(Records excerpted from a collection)
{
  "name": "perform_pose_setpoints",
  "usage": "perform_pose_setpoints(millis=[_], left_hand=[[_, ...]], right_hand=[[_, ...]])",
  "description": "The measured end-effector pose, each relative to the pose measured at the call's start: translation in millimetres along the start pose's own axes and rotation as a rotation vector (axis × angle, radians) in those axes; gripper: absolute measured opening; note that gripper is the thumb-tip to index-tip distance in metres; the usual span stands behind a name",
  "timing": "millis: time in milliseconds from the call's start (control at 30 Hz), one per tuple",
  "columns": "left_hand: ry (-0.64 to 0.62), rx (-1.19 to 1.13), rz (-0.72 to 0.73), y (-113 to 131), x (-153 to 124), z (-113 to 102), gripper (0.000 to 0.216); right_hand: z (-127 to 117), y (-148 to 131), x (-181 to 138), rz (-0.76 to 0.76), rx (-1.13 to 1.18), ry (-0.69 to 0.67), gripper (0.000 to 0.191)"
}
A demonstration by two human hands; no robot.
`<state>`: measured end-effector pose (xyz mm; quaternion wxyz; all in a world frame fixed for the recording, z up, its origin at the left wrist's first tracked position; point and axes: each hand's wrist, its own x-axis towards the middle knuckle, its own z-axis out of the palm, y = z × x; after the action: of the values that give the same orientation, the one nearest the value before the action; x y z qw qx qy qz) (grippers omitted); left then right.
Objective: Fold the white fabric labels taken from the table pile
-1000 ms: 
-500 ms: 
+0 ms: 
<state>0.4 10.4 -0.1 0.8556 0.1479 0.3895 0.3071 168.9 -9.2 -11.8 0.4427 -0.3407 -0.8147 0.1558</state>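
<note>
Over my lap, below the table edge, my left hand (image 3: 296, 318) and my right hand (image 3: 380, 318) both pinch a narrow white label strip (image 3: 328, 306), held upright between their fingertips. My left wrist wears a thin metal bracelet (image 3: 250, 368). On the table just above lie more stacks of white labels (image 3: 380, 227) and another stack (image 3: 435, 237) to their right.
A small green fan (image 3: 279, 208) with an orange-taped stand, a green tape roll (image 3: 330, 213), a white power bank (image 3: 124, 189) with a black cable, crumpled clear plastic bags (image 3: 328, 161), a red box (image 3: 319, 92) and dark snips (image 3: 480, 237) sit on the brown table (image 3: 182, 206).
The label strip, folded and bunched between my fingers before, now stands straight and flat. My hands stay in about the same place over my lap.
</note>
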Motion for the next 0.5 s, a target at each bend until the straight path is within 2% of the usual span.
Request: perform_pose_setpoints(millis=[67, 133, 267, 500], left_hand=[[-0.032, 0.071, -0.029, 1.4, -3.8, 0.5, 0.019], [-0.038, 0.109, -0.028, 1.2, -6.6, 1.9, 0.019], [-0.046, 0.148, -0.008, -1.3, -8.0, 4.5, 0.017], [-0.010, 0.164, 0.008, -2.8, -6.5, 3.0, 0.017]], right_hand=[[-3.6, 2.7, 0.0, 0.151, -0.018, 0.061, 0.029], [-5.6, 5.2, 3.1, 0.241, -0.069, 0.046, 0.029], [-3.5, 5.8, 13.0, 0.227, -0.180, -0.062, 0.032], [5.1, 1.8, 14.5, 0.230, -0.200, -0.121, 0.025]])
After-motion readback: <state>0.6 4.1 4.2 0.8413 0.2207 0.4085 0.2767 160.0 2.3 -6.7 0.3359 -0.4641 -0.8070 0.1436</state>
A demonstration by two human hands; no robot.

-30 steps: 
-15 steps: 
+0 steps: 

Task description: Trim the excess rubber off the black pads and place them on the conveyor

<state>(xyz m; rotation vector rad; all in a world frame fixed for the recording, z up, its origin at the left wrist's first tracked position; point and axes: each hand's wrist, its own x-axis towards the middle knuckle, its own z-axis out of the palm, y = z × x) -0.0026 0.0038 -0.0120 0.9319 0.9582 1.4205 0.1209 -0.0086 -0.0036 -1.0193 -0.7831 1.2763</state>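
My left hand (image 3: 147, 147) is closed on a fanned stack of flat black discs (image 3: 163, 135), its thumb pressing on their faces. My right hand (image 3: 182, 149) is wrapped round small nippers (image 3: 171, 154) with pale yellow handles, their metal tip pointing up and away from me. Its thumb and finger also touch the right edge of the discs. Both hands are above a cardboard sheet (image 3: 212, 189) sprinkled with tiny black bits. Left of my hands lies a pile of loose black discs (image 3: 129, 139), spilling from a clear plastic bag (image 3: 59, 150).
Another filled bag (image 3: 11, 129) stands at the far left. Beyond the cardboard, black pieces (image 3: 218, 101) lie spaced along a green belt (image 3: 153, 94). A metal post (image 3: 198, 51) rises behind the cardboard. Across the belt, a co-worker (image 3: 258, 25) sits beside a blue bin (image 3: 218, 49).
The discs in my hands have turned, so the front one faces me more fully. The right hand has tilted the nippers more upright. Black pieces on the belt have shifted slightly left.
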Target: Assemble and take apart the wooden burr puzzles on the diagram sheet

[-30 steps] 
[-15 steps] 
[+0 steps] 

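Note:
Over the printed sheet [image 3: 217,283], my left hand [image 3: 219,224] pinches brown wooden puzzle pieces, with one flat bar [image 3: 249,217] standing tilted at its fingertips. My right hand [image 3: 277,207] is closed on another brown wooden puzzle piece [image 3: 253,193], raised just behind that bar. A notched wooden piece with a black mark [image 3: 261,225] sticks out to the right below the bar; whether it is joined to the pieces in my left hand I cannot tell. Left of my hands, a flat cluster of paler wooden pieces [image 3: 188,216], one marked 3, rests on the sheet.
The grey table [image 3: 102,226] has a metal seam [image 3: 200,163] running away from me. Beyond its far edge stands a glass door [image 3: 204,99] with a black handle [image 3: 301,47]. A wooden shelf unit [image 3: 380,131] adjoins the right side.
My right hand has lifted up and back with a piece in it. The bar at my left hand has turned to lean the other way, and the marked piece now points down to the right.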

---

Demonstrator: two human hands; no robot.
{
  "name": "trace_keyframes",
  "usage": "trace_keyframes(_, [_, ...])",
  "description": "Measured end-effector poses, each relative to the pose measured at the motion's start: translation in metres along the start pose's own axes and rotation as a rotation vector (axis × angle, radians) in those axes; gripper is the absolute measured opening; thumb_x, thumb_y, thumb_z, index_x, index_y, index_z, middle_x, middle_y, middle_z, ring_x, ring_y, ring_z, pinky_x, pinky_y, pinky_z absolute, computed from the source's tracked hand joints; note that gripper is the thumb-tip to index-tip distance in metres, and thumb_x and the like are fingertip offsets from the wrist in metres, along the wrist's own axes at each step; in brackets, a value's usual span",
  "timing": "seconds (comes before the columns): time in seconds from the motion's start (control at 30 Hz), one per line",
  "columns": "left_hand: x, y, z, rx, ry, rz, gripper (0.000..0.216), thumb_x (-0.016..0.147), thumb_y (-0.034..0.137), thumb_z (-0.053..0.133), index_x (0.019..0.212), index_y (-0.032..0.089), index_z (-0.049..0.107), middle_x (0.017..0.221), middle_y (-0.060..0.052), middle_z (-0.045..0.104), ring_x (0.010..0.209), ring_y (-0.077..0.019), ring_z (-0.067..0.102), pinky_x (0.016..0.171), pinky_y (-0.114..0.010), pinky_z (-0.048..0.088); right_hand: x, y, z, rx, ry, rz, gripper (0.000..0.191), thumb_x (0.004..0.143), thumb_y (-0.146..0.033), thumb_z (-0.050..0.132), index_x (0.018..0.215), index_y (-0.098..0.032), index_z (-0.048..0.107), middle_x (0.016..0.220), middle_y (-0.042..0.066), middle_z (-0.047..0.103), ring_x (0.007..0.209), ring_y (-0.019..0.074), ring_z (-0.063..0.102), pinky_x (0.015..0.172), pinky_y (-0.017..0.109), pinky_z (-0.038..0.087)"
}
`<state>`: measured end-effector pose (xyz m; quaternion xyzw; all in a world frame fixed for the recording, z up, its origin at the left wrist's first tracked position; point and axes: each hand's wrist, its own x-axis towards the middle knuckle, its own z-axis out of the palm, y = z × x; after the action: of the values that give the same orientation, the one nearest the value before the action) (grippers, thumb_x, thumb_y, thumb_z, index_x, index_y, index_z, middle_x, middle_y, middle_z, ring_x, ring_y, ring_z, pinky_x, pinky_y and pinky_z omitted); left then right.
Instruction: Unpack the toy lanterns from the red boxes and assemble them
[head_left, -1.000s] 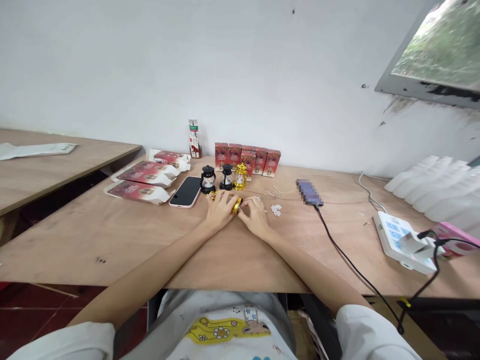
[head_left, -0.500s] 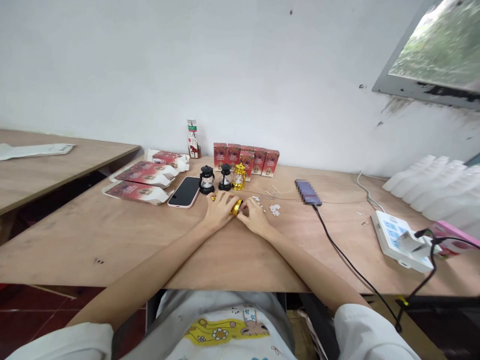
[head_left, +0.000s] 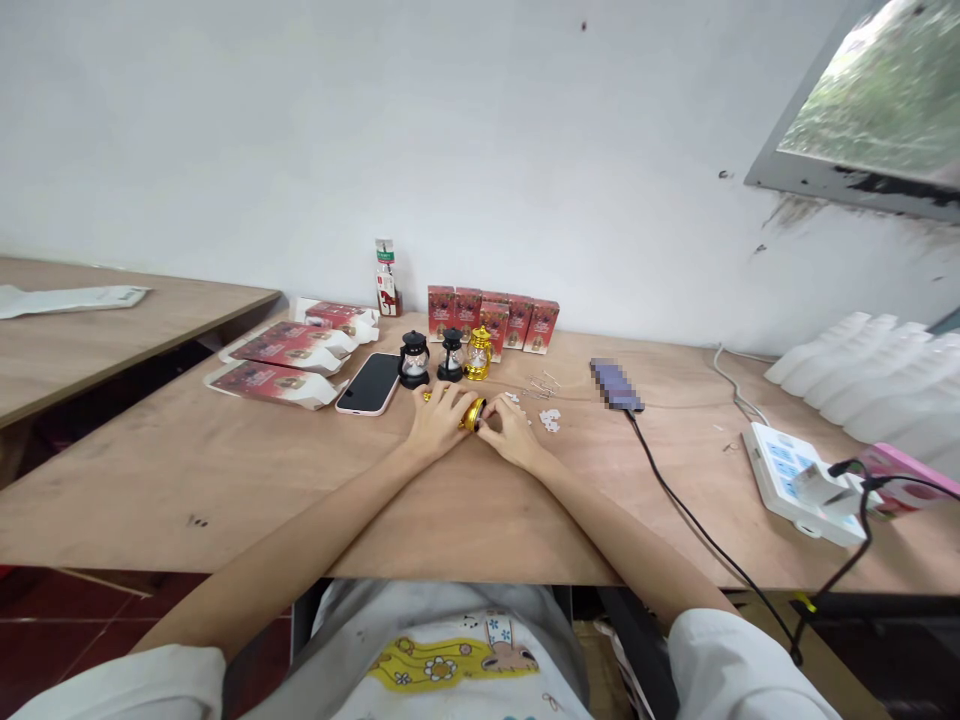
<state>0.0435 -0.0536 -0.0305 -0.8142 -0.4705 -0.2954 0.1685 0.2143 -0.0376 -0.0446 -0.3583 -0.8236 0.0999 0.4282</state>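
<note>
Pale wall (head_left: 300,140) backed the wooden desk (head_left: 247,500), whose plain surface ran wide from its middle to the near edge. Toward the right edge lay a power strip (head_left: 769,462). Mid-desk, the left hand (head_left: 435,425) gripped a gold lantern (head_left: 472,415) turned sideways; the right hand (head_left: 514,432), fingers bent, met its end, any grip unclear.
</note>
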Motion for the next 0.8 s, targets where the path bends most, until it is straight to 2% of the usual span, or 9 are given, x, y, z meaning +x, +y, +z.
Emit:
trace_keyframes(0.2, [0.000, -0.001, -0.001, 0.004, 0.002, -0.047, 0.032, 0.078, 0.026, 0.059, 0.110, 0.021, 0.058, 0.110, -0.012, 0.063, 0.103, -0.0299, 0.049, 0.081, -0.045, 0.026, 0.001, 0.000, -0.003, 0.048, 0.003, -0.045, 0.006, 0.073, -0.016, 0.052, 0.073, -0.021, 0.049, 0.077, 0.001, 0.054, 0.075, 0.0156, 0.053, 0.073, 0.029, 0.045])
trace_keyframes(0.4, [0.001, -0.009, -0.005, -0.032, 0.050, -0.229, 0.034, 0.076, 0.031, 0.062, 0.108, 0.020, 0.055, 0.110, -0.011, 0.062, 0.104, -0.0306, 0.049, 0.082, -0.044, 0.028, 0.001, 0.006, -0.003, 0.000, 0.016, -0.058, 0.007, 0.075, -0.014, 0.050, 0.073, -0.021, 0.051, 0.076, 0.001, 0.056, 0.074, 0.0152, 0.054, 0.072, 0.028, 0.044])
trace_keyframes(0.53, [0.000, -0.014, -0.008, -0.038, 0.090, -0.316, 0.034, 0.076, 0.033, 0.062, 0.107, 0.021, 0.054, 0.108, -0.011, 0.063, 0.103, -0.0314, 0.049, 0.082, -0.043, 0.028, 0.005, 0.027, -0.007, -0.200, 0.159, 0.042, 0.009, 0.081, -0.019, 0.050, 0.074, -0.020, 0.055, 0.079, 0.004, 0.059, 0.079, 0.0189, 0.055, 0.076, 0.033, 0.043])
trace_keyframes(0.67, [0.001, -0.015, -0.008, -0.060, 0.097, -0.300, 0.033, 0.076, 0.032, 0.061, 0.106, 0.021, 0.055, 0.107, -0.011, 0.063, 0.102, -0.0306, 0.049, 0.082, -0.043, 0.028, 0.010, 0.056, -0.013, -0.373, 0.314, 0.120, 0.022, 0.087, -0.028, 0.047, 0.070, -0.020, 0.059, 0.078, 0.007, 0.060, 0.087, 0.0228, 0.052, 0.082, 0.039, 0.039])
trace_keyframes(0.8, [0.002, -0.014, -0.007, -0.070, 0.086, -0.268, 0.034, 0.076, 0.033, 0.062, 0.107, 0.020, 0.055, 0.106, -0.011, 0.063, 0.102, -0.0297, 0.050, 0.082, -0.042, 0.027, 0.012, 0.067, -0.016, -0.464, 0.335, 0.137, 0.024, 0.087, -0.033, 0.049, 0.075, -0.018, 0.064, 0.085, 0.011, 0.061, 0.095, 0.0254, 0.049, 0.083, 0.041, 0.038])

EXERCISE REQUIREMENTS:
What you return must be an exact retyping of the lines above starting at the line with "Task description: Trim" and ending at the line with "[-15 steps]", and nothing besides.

ANSWER TO THE PROBLEM:
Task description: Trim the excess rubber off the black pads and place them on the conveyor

<state>(xyz m; rotation vector rad; all in a world frame fixed for the recording, z up, its origin at the left wrist's first tracked position; point and axes: each hand's wrist, its own x-axis towards the middle knuckle, its own z-axis out of the palm, y = z × x) -0.0026 0.0038 -0.0120 0.9319 0.9582 1.4205 0.1209 -0.0086 -0.0036 -1.0193 -0.7831 1.2763</state>
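My left hand (image 3: 147, 147) is closed on a fanned stack of flat black discs (image 3: 163, 135), its thumb pressing on their faces. My right hand (image 3: 182, 149) is wrapped round small nippers (image 3: 171, 154) with pale yellow handles, their metal tip pointing up and away from me. Its thumb and finger also touch the right edge of the discs. Both hands are above a cardboard sheet (image 3: 212, 189) sprinkled with tiny black bits. Left of my hands lies a pile of loose black discs (image 3: 129, 139), spilling from a clear plastic bag (image 3: 59, 150).
Another filled bag (image 3: 11, 129) stands at the far left. Beyond the cardboard, black pieces (image 3: 218, 101) lie spaced along a green belt (image 3: 153, 94). A metal post (image 3: 198, 51) rises behind the cardboard. Across the belt, a co-worker (image 3: 258, 25) sits beside a blue bin (image 3: 218, 49).
The discs in my hands have turned, so the front one faces me more fully. The right hand has tilted the nippers more upright. Black pieces on the belt have shifted slightly left.
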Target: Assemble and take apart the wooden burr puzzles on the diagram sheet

[-30 steps] 
[-15 steps] 

What the exercise asked for is complete.